LPJ : Qu’est-ce qui fait de Chiang Mai une ville photogénique ?
T.M. : Pour réaliser une bonne photo, il faut une lumière, une composition et un timing. Ce que j’aime à Chiang Mai, c’est que tout peut arriver. Ce cocktail peut se trouver là à tout moment. C’est vrai dans bien d’autres villes en Thaïlande. J’étais un vendredi soir à Lamphun. Mon mari et mes amis vont boire un verre. Je vais me promener. Alors que je marche pour les rejoindre, je tombe sur un marché incroyable. Des bouchers y coupent la viande, des vendeurs de riz sont affairés. Je les ai photographiés, simplement, pour montrer la vie comme elle est, un vendredi soir à Lamphun.

LPJ : Vous demandez aux gens l’autorisation de les photographier ?

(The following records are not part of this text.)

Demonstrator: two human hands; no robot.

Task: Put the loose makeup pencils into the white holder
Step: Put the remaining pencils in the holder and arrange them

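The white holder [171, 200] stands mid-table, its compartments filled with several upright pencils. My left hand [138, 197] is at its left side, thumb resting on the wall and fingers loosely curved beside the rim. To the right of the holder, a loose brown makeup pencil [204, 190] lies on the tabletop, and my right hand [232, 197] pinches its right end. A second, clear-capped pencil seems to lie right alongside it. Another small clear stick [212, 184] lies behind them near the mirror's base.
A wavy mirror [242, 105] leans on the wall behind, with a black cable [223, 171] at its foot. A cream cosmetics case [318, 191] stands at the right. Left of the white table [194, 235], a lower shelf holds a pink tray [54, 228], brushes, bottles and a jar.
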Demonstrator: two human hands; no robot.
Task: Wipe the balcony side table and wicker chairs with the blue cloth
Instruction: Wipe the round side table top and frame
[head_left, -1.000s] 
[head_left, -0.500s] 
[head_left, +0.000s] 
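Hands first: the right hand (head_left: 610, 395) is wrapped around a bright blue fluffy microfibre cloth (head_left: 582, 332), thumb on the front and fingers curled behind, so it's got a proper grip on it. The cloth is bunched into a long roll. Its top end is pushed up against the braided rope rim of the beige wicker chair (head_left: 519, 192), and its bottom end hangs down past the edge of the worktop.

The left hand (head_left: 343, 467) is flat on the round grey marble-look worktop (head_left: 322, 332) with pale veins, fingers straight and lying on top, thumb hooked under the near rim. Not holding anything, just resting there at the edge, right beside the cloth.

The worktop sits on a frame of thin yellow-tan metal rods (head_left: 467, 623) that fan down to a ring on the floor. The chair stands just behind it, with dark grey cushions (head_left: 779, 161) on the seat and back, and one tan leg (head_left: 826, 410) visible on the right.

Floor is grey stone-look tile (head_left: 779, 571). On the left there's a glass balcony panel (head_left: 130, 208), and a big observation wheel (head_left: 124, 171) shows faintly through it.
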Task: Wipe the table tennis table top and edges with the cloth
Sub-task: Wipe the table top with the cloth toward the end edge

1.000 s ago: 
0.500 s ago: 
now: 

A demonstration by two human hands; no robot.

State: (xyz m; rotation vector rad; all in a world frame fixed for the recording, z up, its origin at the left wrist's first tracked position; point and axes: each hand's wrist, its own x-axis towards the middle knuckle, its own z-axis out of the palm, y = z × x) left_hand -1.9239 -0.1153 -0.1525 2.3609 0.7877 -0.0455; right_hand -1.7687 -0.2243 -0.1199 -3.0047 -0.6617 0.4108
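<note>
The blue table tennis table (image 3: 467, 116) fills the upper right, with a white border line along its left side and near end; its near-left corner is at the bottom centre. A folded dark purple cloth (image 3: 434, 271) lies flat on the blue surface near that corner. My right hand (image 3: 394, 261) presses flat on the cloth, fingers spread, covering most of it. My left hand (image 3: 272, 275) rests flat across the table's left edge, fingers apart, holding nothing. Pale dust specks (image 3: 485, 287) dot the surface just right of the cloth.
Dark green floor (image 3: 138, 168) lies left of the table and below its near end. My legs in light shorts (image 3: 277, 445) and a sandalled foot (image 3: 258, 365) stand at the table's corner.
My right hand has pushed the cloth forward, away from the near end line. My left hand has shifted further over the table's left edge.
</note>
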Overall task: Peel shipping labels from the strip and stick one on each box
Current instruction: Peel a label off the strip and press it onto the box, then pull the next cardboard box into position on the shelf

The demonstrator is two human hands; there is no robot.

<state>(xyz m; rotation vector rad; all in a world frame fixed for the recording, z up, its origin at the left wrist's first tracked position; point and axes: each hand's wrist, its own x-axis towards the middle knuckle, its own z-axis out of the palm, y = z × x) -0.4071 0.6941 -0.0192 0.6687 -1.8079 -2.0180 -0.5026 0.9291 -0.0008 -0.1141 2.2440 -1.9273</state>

T.M. : Toujours. Si c’est non, c’est non. Mais l’approche est bien plus facile en Thaïlande qu’ailleurs. Ça ne me viendrait pas à l’idée de faire la même chose en France. Et ce serait compliqué dans d’autres pays. Le fait que je sois une femme a son importance je crois. Les parents ont plus confiance lorsque je photographie des enfants. Moi-même, je suis en confiance et tranquille ici, même la nuit. Alors qu’en France je ne suis même pas tranquille l’après-midi. Je suis souvent seule parce que mon mari aime mes photos mais moins le processus créatif, lorsque je me balade et parle avec tout le monde.
Le vernissage de l’exposition aura lieu le samedi 14 juin à 17h à l’Alliance française de Chiang Mai. Vous y serez régalés par les restaurants Maison, pour le salé, et La Terrasse, pour le sucré.